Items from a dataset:
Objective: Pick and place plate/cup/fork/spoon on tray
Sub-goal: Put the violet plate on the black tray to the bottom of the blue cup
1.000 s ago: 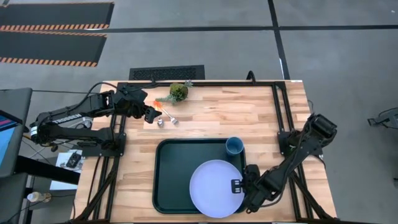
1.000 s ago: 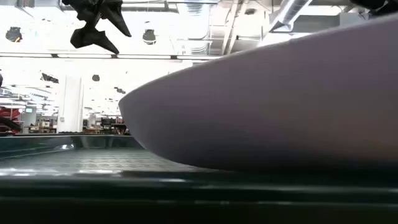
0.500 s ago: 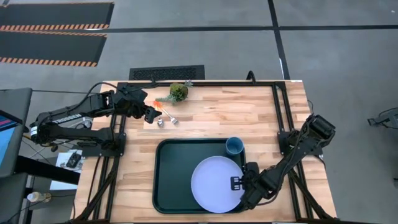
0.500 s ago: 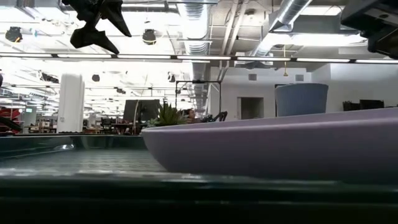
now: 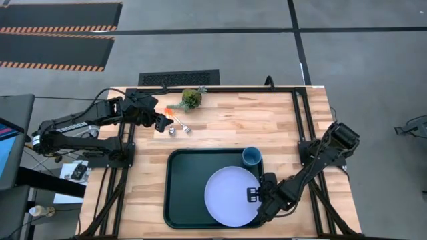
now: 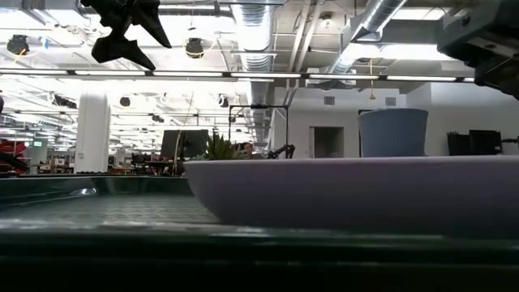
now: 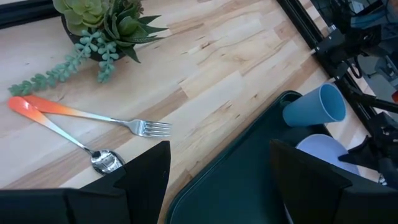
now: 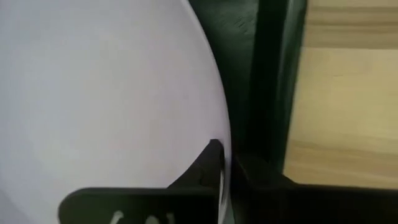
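The pale lavender plate (image 5: 231,196) lies level on the dark green tray (image 5: 183,193), toward its near right corner. My right gripper (image 5: 256,197) is at the plate's right rim, shut on it. The blue cup (image 5: 251,157) stands upright in the tray's far right corner. The orange-handled fork (image 7: 124,124) and spoon (image 7: 68,140) lie on the bare wood beyond the tray, their handle ends crossing. My left gripper (image 7: 217,180) hovers open above them, holding nothing; it also shows in the high view (image 5: 162,121). My right gripper pinches the plate's right rim (image 8: 225,163), one finger (image 8: 208,167) on the plate's upper face and the other outside, under the rim. The fingers come from the table's right side, slanting down. The plate sits level with its bottom (image 6: 324,219) on the tray.
A small succulent plant (image 5: 192,98) stands at the table's far edge, just beyond the fork and spoon. The tray's left half (image 5: 180,180) is bare. Black frame rails run along the table's left and right sides.
My right gripper has gone down and a little toward the table's far left with the plate. The plate, which was tilted with its near side raised and overhanging the tray's near rim, has come down level onto the tray.
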Controlling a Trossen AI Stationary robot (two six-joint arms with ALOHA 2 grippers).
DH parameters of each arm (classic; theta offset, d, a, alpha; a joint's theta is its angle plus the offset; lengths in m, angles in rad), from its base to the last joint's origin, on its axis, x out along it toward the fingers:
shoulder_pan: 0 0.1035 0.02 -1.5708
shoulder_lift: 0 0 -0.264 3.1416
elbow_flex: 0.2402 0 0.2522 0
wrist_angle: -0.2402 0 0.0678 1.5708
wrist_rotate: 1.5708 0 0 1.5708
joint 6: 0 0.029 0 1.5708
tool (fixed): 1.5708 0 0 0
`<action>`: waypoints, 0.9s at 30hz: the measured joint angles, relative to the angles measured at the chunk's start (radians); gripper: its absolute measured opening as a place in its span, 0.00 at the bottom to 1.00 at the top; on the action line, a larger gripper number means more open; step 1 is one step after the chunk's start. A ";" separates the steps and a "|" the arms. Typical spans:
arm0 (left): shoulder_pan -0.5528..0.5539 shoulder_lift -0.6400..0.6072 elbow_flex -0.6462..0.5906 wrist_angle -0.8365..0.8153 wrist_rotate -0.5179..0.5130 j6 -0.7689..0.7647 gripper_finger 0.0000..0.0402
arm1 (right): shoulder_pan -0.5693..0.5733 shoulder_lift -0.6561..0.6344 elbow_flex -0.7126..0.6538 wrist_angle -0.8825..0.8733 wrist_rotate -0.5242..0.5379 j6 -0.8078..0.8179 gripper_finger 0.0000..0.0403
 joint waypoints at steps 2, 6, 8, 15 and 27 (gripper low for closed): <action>0.000 0.000 0.000 0.000 0.000 0.000 0.64 | -0.002 0.000 0.000 -0.008 -0.003 0.000 0.10; 0.000 0.000 0.000 0.000 0.000 0.001 0.64 | -0.009 0.001 0.000 -0.022 -0.036 -0.019 0.13; 0.000 0.000 0.000 0.000 0.000 0.001 0.64 | -0.014 0.001 0.000 -0.023 -0.046 -0.026 0.14; 0.000 0.000 0.000 0.000 0.001 0.013 0.64 | -0.014 0.001 0.000 -0.022 -0.059 -0.045 0.20; 0.000 0.000 0.000 -0.002 0.010 0.071 0.64 | -0.014 -0.048 0.008 -0.029 -0.058 -0.113 0.39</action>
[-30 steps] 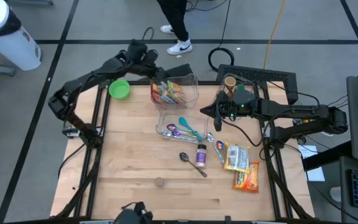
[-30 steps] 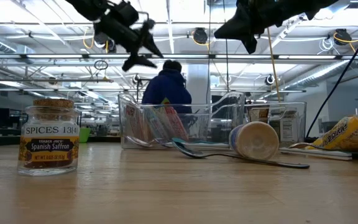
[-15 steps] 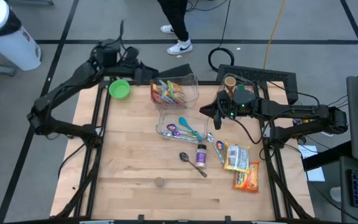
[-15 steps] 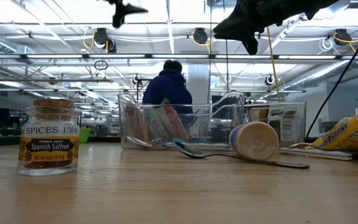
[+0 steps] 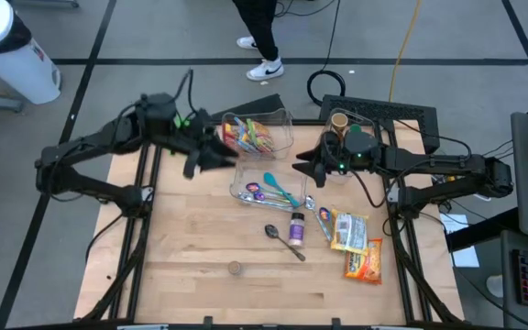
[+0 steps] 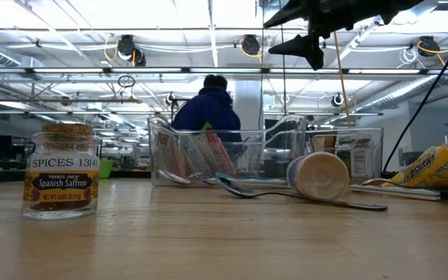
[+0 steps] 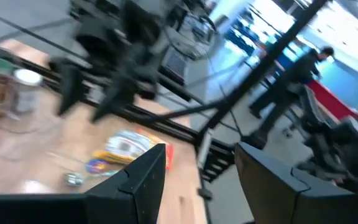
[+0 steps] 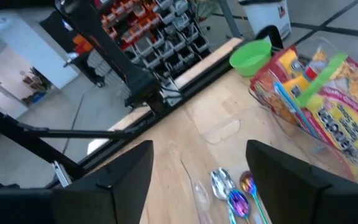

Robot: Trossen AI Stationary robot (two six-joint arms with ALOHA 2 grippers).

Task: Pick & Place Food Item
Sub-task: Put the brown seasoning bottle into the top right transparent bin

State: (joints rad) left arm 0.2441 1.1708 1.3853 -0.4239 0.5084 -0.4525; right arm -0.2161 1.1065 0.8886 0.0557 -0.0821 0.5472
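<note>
The yellow-orange food packets (image 5: pixel 356 246) lie on the wooden surface (image 5: pixel 191 229) near its right edge, long axes running front to back. The right gripper (image 5: pixel 302 165), fingers spread and empty, hovers just behind them, far nearer than the left gripper (image 5: pixel 211 154), also spread. Behind stands a clear plastic bin (image 5: pixel 262 134); beyond, a person walks

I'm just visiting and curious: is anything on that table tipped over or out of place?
Yes. A small bottle lies on its side beside a spoon, while the saffron jar stands upright. Two snack packets lie loose near the table's right edge.
</note>
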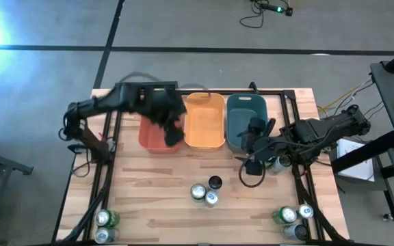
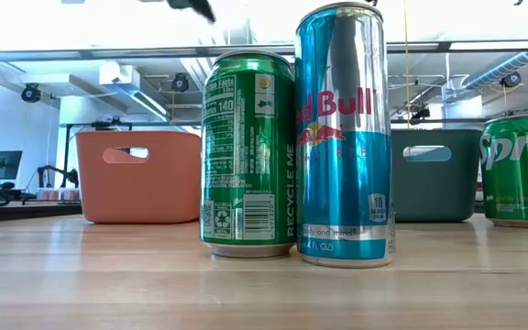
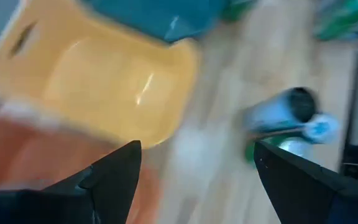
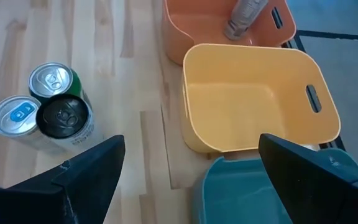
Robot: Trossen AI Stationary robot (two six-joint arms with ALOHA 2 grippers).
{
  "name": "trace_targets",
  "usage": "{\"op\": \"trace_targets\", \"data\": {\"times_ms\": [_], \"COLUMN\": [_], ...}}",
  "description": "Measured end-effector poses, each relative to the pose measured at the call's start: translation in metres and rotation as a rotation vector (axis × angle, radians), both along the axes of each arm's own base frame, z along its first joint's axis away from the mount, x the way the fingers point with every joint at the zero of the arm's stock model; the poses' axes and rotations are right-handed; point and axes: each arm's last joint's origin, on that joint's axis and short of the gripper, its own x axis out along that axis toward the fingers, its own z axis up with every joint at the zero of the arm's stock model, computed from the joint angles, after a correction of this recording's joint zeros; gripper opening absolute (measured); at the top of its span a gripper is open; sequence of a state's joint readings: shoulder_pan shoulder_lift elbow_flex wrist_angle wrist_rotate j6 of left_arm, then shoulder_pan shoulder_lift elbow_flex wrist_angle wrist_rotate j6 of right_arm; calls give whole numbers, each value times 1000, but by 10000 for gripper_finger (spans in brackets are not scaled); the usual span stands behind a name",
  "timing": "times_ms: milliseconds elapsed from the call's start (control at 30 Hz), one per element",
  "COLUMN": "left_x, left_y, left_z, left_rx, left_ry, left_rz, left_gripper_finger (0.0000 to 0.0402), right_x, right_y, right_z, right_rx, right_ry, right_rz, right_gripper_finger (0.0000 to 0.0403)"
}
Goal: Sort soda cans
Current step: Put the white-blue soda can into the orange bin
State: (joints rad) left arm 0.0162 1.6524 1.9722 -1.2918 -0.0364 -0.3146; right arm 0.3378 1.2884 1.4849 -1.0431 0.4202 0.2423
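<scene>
Three soda cans stand together mid-table: a green one point(image 4: 56, 79), a pale blue one point(image 4: 18, 118) and a black one point(image 4: 64, 117). In the low view the green can point(image 2: 248, 156) and the blue can point(image 2: 345, 137) fill the foreground. My left gripper point(image 1: 173, 133) hangs open above the red tub point(image 1: 152, 137), nothing between its fingers point(image 3: 114, 180). A pale can point(image 4: 244, 17) sits tilted inside the red tub point(image 4: 191, 18). My right gripper point(image 1: 255, 133) is open over the teal tub's near part point(image 4: 241, 186).
The yellow tub point(image 1: 204, 123) stands between the red one and the teal tub point(image 1: 241, 113). More cans stand at the near left corner point(image 1: 106, 219) and the near right corner point(image 1: 289, 216). One can point(image 1: 277, 162) is beside my right arm. Bare wood lies between the tubs and the middle cans.
</scene>
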Motion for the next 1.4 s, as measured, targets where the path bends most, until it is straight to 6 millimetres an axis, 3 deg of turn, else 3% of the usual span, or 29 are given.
{"op": "trace_targets", "data": {"times_ms": [167, 500, 1000, 1200, 1400], "left_x": [24, 59, 88, 94, 108], "left_y": [-49, -92, -118, -131, -145], "left_z": [-11, -56, -98, -86, -92], "left_rx": [-16, -119, -194, -172, -94], "left_ry": [-103, -22, 5, -14, 62], "left_rz": [-3, 151, 341, 380, 409], "left_gripper_finger": [296, 296, 296, 296, 296], "right_x": [-2, -14, -13, -13, -13], "right_y": [-1, -4, -9, -8, -8], "right_z": [-1, -9, -8, -8, -8], "right_rx": [48, 90, -5, 7, 17], "right_ry": [5, 114, 87, 88, 87], "right_rz": [-64, -196, -214, -216, -223], "right_gripper_finger": [366, 366, 366, 366, 366]}}
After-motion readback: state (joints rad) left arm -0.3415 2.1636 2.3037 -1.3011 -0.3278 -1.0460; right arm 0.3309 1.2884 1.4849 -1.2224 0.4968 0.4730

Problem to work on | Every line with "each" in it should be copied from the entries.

Result |
DH parameters of each arm (classic; theta offset, d, a, alpha; a joint's theta is its angle plus the offset; lengths in m, angles in rad), from its base to the last joint's origin, on its axis, x out along it toward the fingers:
  "description": "Measured end-effector poses, each relative to the pose measured at the call's start: translation in metres and rotation as a rotation vector (axis × angle, radians), both along the axes of each arm's own base frame, z along its first joint's axis away from the mount, x the way the fingers point with every joint at the zero of the arm's stock model; the poses' axes and rotations are right-handed; point and axes: each arm's last joint's origin, on that joint's axis and short of the gripper, its own x axis out along that axis toward the fingers, its own z axis up with every joint at the zero of the arm's stock model, computed from the joint angles, after a correction of this recording's joint zeros; gripper opening absolute (measured); at the top of its span a gripper is open; sequence of a state's joint readings: shoulder_pan shoulder_lift elbow_flex wrist_angle wrist_rotate j6 of left_arm, then shoulder_pan shoulder_lift elbow_flex wrist_angle wrist_rotate j6 of right_arm; calls give whole numbers, each value times 1000, but by 10000 for gripper_finger (spans in brackets are not scaled); the usual span stands behind a name",

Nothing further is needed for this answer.